* What you should do *
Give back exactly the lines of the material below, starting with the line with "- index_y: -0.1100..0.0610" and going on through the line with "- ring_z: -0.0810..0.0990".
[[ Recorded information, beginning ]]
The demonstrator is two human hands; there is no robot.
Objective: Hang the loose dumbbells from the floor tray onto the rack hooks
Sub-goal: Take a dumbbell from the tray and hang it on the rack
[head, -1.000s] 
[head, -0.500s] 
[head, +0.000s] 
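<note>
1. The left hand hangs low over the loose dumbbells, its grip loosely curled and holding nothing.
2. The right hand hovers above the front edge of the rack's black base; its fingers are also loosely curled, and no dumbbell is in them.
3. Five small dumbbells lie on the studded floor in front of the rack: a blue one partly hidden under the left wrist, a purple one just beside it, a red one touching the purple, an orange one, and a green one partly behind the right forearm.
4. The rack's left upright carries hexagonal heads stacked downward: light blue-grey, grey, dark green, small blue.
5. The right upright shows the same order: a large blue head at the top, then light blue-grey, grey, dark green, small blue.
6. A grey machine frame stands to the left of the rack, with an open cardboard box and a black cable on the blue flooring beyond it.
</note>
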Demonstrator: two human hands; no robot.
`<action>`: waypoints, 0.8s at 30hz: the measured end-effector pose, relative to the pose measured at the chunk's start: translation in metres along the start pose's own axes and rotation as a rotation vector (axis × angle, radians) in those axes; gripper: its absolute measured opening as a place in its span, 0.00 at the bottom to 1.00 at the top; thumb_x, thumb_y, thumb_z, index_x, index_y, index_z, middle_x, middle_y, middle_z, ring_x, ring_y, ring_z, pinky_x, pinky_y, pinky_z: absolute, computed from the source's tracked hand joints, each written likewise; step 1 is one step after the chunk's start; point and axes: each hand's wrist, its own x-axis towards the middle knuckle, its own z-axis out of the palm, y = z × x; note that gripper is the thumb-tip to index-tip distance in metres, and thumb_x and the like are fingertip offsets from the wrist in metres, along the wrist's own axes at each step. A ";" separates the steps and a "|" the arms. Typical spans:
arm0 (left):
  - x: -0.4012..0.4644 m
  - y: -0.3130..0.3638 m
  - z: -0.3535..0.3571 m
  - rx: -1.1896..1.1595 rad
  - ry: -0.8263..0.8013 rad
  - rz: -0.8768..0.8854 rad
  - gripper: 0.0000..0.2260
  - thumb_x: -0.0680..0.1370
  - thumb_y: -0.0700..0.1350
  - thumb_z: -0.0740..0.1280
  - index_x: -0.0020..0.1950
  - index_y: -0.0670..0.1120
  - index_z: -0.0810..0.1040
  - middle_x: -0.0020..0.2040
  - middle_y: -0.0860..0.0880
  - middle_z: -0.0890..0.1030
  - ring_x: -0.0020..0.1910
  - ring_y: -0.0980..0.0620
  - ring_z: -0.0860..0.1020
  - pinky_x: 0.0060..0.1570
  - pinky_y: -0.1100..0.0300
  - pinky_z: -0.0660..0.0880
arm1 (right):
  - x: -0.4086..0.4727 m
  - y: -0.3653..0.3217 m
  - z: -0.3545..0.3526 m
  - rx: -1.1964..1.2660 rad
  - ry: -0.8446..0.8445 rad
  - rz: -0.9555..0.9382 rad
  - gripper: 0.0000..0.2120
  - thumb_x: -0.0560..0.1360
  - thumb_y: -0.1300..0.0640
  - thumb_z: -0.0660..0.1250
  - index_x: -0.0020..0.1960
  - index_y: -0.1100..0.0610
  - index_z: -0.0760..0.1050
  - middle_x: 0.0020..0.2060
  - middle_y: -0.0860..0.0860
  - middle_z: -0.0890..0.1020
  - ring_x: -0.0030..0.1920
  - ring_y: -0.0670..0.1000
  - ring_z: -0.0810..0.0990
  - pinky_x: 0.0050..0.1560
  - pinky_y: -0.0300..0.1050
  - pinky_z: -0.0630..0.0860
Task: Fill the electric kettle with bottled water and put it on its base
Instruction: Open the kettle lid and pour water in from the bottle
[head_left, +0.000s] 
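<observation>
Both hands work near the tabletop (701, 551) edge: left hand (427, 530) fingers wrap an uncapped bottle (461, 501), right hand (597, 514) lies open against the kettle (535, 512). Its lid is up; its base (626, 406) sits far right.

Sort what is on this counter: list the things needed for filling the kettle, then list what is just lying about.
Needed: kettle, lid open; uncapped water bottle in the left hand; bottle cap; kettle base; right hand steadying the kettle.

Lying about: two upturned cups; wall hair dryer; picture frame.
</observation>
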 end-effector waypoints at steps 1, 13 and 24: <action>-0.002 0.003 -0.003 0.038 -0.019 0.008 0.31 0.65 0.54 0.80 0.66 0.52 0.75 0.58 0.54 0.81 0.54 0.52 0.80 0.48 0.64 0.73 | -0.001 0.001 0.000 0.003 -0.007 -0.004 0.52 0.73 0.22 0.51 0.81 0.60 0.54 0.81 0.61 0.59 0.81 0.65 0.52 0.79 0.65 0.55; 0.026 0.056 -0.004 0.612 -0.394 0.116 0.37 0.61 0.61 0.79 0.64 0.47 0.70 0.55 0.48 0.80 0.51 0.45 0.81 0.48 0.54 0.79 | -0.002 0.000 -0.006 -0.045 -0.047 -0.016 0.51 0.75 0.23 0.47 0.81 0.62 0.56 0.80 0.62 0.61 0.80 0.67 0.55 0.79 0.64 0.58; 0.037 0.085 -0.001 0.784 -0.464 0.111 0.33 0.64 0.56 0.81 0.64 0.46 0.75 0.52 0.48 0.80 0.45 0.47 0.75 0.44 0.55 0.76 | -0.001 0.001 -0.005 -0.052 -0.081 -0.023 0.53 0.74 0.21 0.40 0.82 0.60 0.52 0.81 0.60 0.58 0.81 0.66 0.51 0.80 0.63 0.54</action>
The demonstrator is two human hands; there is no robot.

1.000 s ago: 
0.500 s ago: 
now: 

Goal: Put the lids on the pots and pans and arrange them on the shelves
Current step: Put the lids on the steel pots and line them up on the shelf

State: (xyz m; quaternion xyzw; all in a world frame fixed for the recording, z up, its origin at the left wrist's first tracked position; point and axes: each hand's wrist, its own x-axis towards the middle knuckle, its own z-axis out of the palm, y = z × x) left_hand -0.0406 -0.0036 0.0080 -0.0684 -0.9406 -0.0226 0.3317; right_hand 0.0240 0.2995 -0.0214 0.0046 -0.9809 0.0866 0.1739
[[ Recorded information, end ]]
* Reply to the task *
  - index_y: -0.1100..0.0610
  - index_z: -0.0760..0.1050
  - middle_x: 0.0020..0.2060
  - middle_y: -0.0860..0.0860
  - middle_z: -0.0890..0.1020
  - ring_x: -0.0030..0.1920
  - ring_y: -0.0670..0.1000
  - ring_z: -0.0810..0.0990

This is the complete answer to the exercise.